■ Your task: Could you write out the opening lines of the data, word for word, stopping after the line that contains "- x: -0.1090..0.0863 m"?

────────────────────

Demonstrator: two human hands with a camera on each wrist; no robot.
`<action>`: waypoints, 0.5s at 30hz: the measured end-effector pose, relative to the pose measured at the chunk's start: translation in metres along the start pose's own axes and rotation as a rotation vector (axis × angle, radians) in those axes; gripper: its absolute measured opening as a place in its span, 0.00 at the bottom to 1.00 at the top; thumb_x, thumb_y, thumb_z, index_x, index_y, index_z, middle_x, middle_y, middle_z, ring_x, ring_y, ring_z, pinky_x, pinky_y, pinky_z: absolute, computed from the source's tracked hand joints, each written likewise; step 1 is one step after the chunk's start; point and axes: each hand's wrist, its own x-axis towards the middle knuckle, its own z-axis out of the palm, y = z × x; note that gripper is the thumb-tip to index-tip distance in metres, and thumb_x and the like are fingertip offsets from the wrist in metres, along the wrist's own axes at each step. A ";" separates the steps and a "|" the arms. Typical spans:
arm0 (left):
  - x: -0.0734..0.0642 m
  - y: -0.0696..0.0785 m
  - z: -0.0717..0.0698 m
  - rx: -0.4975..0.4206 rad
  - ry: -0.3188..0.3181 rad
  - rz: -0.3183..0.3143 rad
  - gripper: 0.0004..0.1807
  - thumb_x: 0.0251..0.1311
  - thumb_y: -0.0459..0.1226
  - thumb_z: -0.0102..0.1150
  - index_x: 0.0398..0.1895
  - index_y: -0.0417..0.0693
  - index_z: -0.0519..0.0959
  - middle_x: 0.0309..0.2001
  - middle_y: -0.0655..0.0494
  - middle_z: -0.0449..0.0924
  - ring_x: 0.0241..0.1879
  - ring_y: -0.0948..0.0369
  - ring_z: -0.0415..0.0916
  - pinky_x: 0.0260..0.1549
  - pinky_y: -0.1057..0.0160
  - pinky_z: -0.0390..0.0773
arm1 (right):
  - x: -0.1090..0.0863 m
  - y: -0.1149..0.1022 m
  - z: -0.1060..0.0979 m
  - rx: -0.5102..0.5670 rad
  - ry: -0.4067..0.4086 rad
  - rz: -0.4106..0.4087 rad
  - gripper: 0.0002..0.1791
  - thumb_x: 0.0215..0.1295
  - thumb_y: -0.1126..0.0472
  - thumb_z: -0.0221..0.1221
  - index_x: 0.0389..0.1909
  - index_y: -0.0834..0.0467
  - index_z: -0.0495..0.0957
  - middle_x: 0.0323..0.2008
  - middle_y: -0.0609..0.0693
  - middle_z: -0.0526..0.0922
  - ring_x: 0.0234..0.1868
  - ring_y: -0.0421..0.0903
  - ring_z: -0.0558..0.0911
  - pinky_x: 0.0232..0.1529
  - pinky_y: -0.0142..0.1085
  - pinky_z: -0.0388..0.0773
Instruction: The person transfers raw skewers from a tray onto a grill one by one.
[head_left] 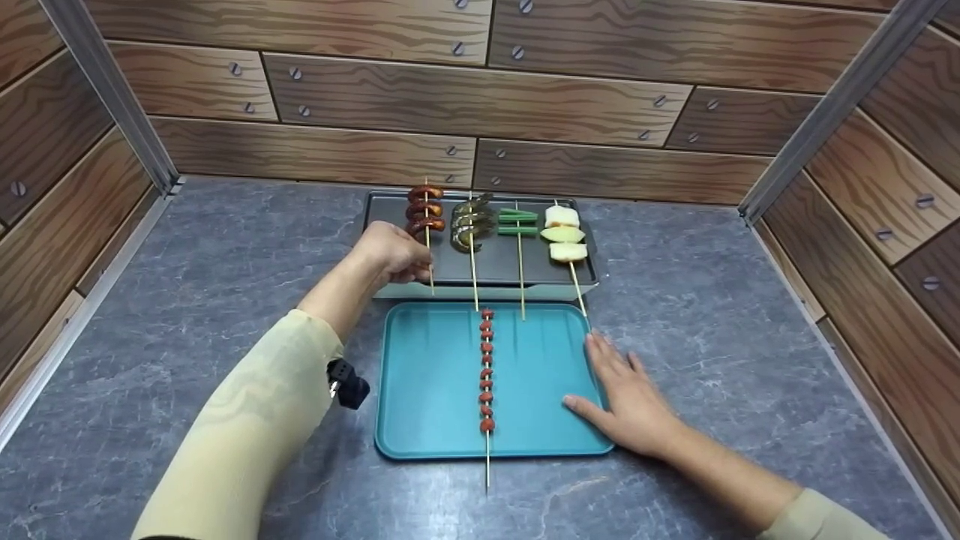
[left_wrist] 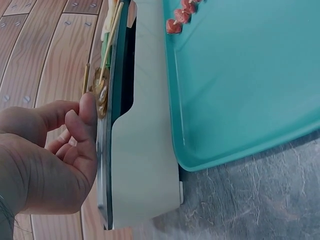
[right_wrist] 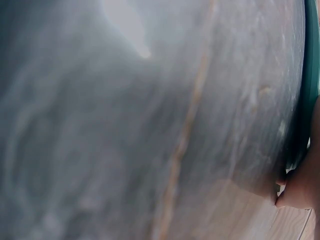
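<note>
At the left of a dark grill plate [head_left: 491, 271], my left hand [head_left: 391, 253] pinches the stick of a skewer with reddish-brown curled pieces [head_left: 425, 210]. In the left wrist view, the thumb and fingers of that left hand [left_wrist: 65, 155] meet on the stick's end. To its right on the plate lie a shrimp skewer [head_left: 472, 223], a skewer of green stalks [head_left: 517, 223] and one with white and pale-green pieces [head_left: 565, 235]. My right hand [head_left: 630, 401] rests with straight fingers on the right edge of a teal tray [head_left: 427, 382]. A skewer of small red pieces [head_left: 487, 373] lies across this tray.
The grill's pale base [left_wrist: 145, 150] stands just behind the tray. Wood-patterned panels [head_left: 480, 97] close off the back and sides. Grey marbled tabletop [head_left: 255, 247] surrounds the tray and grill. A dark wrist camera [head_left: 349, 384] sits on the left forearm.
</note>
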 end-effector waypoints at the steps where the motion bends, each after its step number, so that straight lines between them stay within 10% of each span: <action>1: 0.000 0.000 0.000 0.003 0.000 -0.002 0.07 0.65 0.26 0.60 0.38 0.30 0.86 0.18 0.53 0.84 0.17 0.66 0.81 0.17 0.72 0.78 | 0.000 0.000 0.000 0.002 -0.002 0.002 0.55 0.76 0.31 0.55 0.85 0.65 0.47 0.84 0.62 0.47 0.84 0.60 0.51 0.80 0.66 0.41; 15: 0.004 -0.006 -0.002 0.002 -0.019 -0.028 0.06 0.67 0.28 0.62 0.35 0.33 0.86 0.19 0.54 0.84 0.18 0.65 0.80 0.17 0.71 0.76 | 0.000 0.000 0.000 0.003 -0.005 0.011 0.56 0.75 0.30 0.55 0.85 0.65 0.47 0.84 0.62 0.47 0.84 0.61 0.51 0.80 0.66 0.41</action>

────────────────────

■ Answer space:
Demonstrator: two human hands with a camera on each wrist; no robot.
`<action>`: waypoints, 0.5s at 30hz: the measured end-effector pose, relative to the pose measured at the chunk's start: translation in metres along the start pose's own axes and rotation as a rotation vector (axis × angle, radians) in those axes; gripper: its absolute measured opening as a place in its span, 0.00 at the bottom to 1.00 at the top; thumb_x, thumb_y, thumb_z, index_x, index_y, index_z, middle_x, middle_y, middle_z, ring_x, ring_y, ring_z, pinky_x, pinky_y, pinky_z: absolute, computed from the source's tracked hand joints, each written likewise; step 1 is one step after the chunk's start; point and axes: each hand's wrist, its own x-axis towards the middle knuckle, its own z-axis out of the palm, y = z × x; note that gripper is the thumb-tip to index-tip distance in metres, and thumb_x and the like are fingertip offsets from the wrist in metres, along the wrist's own axes at each step. A ";" separates the steps and a "|" the arms. Typical spans:
arm0 (left):
  - x: -0.0734..0.0642 m
  - y: -0.0696..0.0785 m
  - z: -0.0717..0.0698 m
  - rx: -0.4975..0.4206 rad
  - ry: -0.3188..0.3181 rad
  - rz: -0.3183..0.3143 rad
  - gripper: 0.0004..0.1807
  - thumb_x: 0.0251..0.1311
  - thumb_y: -0.0459..0.1226
  - thumb_z: -0.0102..0.1150
  - index_x: 0.0398..0.1895
  - index_y: -0.0417..0.0693
  - index_z: -0.0519..0.0959
  - middle_x: 0.0309..0.2001
  - middle_y: -0.0655..0.0494
  - middle_z: -0.0449..0.0924
  - ring_x: 0.0241..0.1879
  - ring_y: -0.0948..0.0369
  - ring_z: -0.0415..0.0916
  - pinky_x: 0.0260..0.1549
  - pinky_y: -0.1057..0.0160
  - pinky_z: -0.0390..0.0773
arm1 (right):
  - x: -0.1090..0.0863 m

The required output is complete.